By Hyunjoo Jin and Paresh Dave
SAN FRANCISCO (Reuters) -James Murdoch, a Tesla Inc director, testified in court on Wednesday that CEO Elon Musk has in the last few months identified someone as a potential successor to head the electric carmaker.
Murdoch, who did not name the potential successor, was testifying in a trial over Musk’s 2018 Tesla pay package.
When a plaintiff’s lawyer asked him to confirm that Musk has never identified someone as a potential successor CEO, Murdoch said, “He actually has,” adding that happened in the “last few months.”
Some Tesla investors are worried about whether Musk can focus adequately on his role as CEO of the world’s most valuable carmaker now that he has been running Twitter Inc after a protracted buyout that at one point he tried to scrap. Murdoch testified that Musk has had some Tesla engineers work at Twitter, a situation the board is monitoring.

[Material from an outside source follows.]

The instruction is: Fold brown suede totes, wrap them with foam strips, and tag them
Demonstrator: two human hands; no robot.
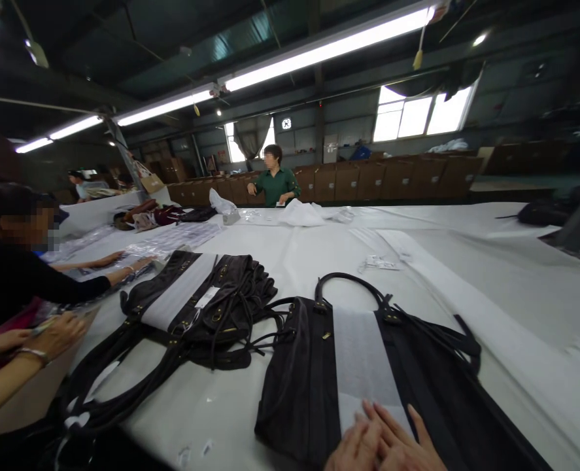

Murdoch’s testimony did not make it clear how specific the conversation about the successor was. Antonio Gracias, a longtime friend of Musk who was also a Tesla board member from 2007 to 2021, testified that there were conversations of finding an “administrative CEO” who oversees sales, finance and human resources “so Musk can focus his time as chief product officer which is his most vital function.” But he added they could not find one, without elaborating on the timing of the discussions.
Musk, who is CEO of Twitter and rocket company Space X, among others said, “Frankly I don’t want to be CEO of any company.”
Musk testified that he expected to reduce his time at Twitter and eventually find a new leader to run the social media company.
On Monday, Musk said he had worked through the night at Twitter’s San Francisco headquarters and would keep “working & sleeping here” until the social media platform – which he recently acquired for $44 billion – was fixed.
“AS LONG AS I CAN BE USEFUL”
“It’s worth noting there’s a light year gap between identifying someone and having that someone take the job,” Tesla investor Gene Muster tweeted after the news.
At Tesla’s shareholders meeting in August, Musk was asked about succession plan and replied: “I intend to stay with Tesla as long as I can be useful.”
At the time, Musk also said, “We do have a very talented team here. So I think Tesla would continue to do very well even if I was kidnapped by aliens or went back to my home planet maybe.”
Murdoch testified that Tesla’s audit committee is monitoring the Twitter situation, saying that the committee had discussions about having some Tesla engineers do work at Twitter.
“Most of the work my understanding is has been done. It was a short-term deployment,” he said, adding the work is “paid for.”
“The audit committee has said that, if it is taking away from Tesla work, that’s something we also have to be very aware of and that we don’t want it to be that way.”